Here, we test the hypothesis that the plant species that have become widely naturalized across the globe are also increasing in occupancy (i.e., in the proportion of grid cells in which they have been recorded) within their native regions. To test this hypothesis, one would ideally have time series data of grid-cell occupancies for the entire native range of the species. However, as such data is not available, we instead retrieve data on grid-cell occupancies of vascular plant species during an early period (i.e., early occupancy) and a later period, each usually covering multiple decades, for 10 regions in Europe (Fig. 1). For each of these 10 native regions, which correspond to countries or parts thereof, we calculate for each native species an occupancy-change index according to Telfer et al.41. This index quantifies the degree to which the change in the proportion of grid cells in which a species has been recorded between the early and later period is higher or lower than expected based on the early occupancy41. Consequently, the occupancy-change index is not correlated with early occupancy.

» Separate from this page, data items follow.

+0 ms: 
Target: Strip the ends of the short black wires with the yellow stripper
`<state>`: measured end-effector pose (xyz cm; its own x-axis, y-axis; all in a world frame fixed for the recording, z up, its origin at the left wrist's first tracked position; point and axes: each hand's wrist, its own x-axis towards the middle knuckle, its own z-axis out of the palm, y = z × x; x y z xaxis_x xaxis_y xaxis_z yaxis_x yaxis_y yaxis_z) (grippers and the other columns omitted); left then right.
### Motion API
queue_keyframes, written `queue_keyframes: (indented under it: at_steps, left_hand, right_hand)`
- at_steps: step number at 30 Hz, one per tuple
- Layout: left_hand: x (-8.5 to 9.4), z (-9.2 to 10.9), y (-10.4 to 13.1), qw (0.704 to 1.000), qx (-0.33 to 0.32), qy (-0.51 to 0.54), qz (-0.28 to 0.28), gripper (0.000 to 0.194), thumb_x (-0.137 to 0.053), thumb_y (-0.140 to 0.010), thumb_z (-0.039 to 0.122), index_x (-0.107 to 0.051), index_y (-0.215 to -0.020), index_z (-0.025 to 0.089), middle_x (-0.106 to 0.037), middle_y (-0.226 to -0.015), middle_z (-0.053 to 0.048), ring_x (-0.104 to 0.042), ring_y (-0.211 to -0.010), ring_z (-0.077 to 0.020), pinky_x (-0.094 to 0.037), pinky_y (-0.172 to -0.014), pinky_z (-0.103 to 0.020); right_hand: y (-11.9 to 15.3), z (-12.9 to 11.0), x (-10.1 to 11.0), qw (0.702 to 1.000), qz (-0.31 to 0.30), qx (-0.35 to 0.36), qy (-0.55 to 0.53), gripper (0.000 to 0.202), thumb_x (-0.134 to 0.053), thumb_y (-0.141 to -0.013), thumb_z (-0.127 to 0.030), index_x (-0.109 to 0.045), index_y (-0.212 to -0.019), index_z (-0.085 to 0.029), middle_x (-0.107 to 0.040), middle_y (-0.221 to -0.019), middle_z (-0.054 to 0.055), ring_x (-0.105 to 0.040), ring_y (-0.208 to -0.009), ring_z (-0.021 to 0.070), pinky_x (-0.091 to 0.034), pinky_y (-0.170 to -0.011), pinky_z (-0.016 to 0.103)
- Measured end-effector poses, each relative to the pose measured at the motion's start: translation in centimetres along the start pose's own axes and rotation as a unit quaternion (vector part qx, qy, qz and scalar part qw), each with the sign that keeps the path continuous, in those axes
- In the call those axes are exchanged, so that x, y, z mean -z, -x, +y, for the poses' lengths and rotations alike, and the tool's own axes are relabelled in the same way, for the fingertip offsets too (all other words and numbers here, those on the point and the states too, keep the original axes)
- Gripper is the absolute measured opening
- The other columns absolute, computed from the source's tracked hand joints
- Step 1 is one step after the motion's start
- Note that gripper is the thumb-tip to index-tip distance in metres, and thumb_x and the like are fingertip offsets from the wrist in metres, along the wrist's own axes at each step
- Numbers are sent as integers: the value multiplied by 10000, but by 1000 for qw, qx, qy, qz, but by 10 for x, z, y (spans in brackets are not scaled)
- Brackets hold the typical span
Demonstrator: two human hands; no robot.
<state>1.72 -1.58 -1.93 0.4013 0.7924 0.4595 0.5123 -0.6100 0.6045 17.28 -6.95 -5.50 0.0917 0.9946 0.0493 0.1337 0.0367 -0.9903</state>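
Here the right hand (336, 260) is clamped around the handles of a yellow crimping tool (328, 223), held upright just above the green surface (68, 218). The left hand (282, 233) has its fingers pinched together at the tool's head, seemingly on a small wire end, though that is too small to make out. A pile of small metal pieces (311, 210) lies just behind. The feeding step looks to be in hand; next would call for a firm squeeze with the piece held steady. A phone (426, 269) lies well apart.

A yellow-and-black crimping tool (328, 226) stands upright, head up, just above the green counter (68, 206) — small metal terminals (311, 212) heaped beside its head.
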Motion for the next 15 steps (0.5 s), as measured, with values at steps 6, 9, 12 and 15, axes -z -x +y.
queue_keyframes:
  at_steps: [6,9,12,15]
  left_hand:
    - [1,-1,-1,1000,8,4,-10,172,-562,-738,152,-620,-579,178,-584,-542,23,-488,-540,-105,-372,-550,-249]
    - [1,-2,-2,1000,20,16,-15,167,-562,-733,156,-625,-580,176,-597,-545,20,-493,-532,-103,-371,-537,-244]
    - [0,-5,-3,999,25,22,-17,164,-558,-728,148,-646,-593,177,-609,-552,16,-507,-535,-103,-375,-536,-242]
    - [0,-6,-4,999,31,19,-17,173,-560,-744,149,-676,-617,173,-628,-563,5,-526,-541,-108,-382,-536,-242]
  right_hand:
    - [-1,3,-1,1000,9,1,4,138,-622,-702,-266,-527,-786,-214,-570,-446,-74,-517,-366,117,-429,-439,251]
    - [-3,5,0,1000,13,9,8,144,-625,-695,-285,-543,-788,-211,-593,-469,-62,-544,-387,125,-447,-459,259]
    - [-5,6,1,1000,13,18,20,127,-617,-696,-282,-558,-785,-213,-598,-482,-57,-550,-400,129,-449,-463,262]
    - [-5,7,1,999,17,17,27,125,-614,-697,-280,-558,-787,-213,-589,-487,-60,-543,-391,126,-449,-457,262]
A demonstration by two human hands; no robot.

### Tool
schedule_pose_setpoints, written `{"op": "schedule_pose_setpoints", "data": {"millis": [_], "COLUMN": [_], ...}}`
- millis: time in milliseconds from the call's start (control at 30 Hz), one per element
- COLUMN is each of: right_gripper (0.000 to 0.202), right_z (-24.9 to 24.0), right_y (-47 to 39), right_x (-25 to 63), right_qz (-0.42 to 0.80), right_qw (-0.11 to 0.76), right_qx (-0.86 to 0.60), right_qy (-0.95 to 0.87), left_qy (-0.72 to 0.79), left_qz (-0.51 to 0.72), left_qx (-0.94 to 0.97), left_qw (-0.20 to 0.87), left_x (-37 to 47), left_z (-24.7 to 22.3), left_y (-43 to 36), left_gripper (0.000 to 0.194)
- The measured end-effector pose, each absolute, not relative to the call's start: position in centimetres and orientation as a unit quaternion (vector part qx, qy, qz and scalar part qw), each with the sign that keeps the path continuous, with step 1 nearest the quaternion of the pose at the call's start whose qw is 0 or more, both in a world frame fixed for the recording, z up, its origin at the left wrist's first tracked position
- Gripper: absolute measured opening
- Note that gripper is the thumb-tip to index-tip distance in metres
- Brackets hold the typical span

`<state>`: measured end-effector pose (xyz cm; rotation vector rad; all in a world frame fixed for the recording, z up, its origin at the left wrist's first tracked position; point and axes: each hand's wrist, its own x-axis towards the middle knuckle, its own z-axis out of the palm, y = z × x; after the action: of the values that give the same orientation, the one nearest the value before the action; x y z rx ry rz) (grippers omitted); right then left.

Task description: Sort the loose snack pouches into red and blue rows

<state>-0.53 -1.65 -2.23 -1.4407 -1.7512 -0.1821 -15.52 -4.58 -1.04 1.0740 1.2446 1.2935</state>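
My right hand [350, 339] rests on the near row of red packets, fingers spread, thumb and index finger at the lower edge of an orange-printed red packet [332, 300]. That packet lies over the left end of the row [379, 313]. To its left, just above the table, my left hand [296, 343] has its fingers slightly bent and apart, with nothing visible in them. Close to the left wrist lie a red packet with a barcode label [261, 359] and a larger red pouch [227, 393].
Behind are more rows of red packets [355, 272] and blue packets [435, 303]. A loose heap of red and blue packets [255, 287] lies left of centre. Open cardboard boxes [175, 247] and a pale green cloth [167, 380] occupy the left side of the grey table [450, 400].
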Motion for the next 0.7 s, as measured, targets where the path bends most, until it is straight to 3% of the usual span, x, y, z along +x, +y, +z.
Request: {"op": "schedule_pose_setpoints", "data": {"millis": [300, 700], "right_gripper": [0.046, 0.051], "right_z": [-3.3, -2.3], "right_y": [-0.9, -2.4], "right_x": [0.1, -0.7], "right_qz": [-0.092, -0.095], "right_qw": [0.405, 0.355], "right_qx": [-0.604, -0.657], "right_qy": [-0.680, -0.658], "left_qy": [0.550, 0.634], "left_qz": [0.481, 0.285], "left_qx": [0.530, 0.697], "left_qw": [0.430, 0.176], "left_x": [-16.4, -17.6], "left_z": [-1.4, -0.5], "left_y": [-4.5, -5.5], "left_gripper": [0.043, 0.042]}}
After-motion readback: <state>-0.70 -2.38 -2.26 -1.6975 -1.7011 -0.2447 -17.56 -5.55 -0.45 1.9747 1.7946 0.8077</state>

We then use hurdle models to analyze how global naturalization success — a combination of naturalization incidence (i.e. whether or not a species has become naturalized, which is modeled using a Bernoulli distribution) and naturalization extent (i.e. the number of regions where a naturalized species has become naturalized, which is modeled using a zero-truncated negative binomial distribution) — correlates with occupancy in the early period and the occupancy change within the species’ native regions. Given that the available data for the 10 native regions vary in many aspects (Table 1), the analyses are done for each region separately.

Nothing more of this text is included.